Problem:
In the entries below, begin at the line that has "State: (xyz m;", stop after the line that has "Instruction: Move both", and output those lines exactly with no pictures.

--- START ---

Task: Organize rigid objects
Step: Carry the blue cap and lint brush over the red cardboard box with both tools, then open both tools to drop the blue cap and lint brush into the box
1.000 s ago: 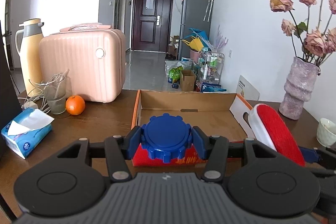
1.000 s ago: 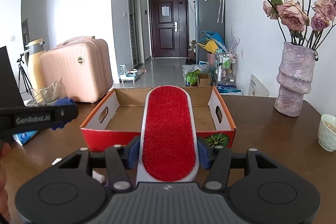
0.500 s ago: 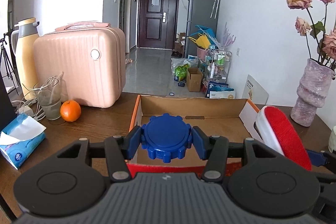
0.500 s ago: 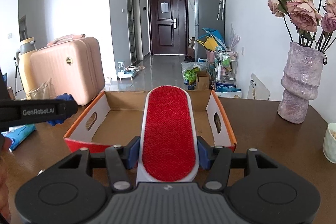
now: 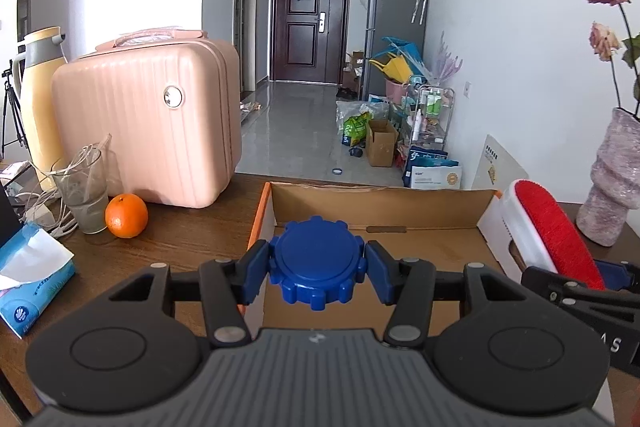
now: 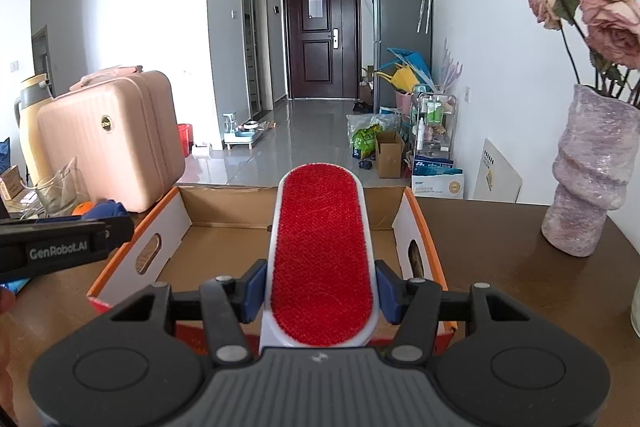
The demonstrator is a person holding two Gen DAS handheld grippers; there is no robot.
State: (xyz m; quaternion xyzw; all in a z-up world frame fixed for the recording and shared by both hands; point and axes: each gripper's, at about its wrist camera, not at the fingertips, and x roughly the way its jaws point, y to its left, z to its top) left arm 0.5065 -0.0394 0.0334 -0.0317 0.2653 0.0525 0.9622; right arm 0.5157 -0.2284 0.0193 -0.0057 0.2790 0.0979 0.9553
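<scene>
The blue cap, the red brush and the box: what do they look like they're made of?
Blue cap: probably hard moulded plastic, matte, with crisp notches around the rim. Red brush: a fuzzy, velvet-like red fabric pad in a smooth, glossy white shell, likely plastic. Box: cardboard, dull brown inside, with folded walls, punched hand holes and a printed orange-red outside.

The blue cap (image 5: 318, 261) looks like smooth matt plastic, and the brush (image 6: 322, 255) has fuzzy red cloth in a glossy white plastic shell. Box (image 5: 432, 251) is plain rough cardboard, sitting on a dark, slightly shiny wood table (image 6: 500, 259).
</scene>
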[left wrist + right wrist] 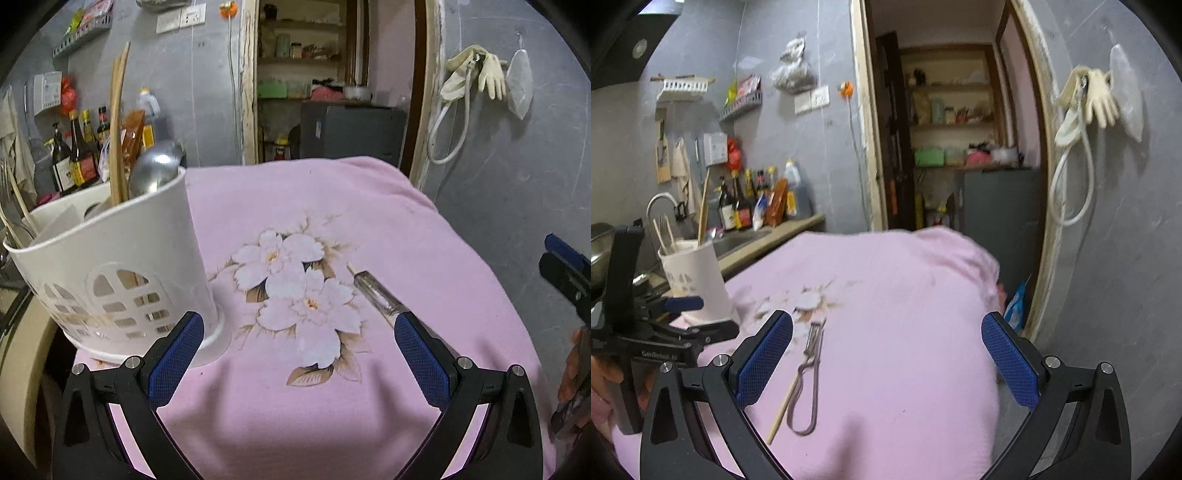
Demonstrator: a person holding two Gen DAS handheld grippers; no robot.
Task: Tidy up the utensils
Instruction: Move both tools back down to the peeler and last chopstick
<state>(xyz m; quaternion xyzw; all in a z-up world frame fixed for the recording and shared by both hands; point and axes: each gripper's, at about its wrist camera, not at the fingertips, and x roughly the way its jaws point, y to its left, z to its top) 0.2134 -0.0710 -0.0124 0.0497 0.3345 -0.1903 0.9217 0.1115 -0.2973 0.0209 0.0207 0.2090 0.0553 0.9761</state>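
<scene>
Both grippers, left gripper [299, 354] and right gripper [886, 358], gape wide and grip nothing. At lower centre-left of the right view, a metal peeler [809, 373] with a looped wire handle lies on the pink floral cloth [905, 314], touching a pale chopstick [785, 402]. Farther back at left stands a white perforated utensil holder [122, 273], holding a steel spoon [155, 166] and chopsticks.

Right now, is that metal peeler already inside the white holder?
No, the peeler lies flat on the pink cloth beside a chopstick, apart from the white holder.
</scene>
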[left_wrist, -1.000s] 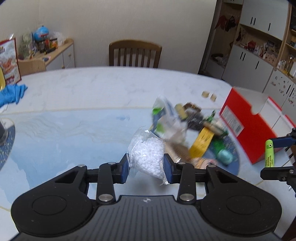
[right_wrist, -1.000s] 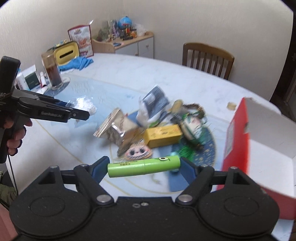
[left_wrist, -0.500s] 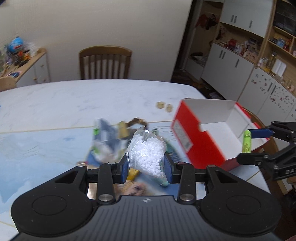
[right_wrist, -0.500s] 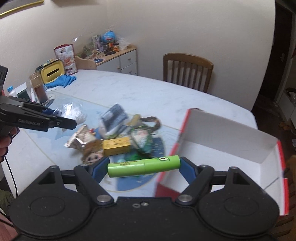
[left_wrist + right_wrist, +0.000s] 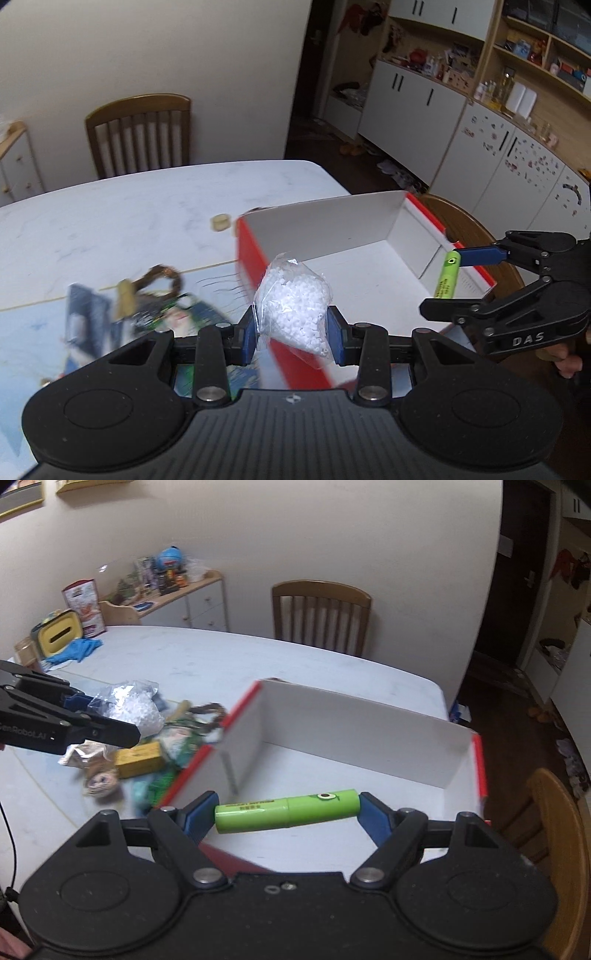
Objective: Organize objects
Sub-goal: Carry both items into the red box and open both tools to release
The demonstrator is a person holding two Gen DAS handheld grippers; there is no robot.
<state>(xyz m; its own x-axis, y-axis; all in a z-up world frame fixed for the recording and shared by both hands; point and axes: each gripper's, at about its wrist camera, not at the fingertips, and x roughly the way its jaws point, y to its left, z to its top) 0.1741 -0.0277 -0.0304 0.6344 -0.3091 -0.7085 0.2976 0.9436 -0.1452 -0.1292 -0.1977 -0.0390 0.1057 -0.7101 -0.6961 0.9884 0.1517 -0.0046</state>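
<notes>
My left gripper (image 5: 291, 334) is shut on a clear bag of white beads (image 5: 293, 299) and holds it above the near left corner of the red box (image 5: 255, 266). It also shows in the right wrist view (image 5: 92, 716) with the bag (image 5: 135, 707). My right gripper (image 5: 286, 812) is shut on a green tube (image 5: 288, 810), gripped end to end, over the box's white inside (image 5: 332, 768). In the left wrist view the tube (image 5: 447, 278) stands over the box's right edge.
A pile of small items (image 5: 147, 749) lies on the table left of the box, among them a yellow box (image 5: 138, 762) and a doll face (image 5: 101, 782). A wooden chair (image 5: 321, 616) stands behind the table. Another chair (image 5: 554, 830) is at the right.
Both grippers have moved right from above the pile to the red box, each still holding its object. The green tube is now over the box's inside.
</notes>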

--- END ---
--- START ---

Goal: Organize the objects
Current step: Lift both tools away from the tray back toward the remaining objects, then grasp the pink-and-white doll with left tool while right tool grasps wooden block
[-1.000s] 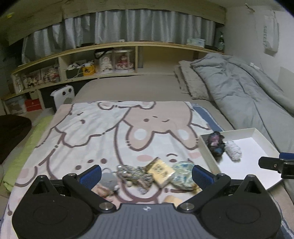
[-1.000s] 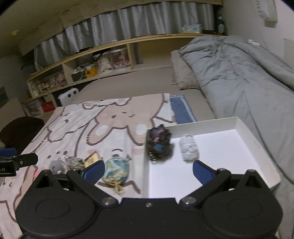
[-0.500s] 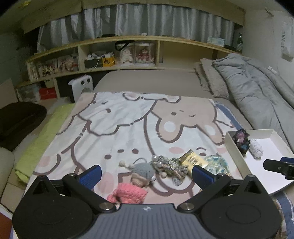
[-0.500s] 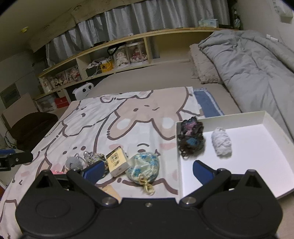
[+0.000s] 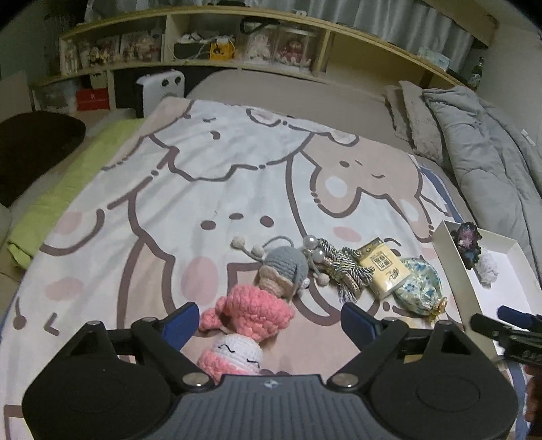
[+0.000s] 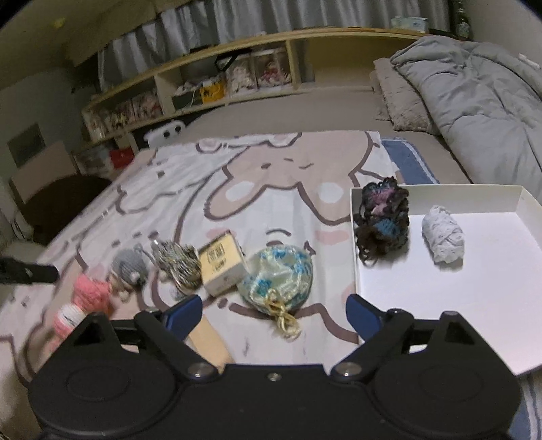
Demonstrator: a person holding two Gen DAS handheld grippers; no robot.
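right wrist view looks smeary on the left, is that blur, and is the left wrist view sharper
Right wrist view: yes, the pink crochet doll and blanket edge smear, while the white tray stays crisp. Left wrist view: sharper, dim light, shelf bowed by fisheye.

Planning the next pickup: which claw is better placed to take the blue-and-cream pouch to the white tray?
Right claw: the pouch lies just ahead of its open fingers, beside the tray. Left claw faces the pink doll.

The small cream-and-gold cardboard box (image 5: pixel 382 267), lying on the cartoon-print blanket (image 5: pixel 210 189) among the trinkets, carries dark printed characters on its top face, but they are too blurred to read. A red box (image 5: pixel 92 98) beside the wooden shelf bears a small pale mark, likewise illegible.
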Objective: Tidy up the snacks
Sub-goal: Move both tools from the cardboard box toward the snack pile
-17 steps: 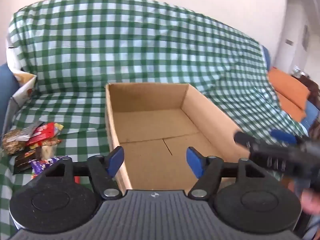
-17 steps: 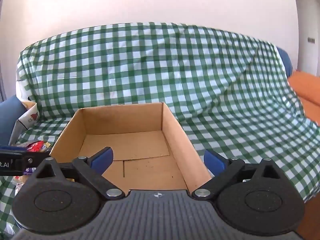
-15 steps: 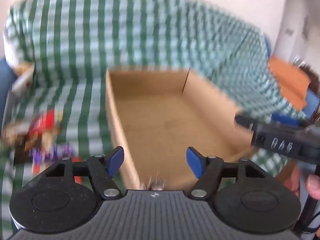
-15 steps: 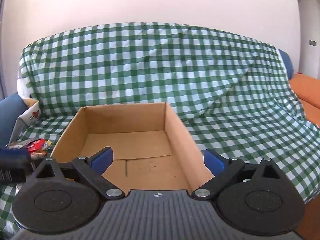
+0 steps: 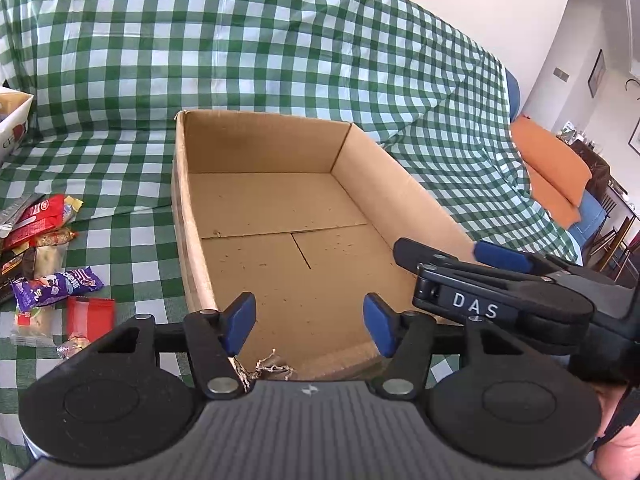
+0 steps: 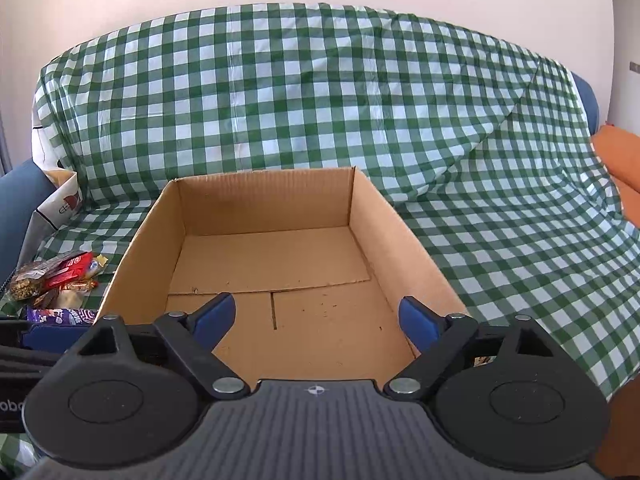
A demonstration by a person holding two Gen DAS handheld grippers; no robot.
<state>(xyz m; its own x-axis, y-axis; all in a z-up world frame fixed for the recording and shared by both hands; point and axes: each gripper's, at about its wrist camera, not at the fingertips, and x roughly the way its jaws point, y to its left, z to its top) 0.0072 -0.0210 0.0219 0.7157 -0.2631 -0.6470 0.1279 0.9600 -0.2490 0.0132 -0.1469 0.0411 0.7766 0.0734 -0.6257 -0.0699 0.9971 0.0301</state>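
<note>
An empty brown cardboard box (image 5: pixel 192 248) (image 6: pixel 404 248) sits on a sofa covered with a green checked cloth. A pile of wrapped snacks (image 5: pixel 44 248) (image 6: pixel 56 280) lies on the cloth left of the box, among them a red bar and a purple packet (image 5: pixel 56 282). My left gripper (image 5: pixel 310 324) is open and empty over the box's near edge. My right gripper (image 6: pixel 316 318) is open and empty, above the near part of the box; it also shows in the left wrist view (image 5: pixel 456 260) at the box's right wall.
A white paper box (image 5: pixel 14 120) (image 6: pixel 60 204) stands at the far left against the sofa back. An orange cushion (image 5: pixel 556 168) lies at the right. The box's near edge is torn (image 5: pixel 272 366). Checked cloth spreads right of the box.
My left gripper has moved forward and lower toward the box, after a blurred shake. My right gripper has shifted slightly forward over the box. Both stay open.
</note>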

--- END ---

Your response:
State: (xyz m; quaternion xyzw; all in a z-up world frame fixed for the recording and shared by both hands; point and axes: each gripper's, at about its wrist camera, not at the fingertips, and x roughly the way its jaws point, y to its left, z to its top) left arm 0.5065 -0.0394 0.0334 -0.0317 0.2653 0.0525 0.9622; right arm 0.5157 -0.2284 0.0193 -0.0057 0.2790 0.0979 0.9553
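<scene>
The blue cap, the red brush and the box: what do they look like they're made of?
Blue cap: probably hard moulded plastic, matte, with crisp notches around the rim. Red brush: a fuzzy, velvet-like red fabric pad in a smooth, glossy white shell, likely plastic. Box: cardboard, dull brown inside, with folded walls, punched hand holes and a printed orange-red outside.

The blue cap (image 5: 318, 261) looks like smooth matt plastic, and the brush (image 6: 322, 255) has fuzzy red cloth in a glossy white plastic shell. Box (image 5: 432, 251) is plain rough cardboard, sitting on a dark, slightly shiny wood table (image 6: 500, 259).
</scene>
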[left wrist + right wrist] 
Demonstrator: a person holding two Gen DAS handheld grippers; no robot.
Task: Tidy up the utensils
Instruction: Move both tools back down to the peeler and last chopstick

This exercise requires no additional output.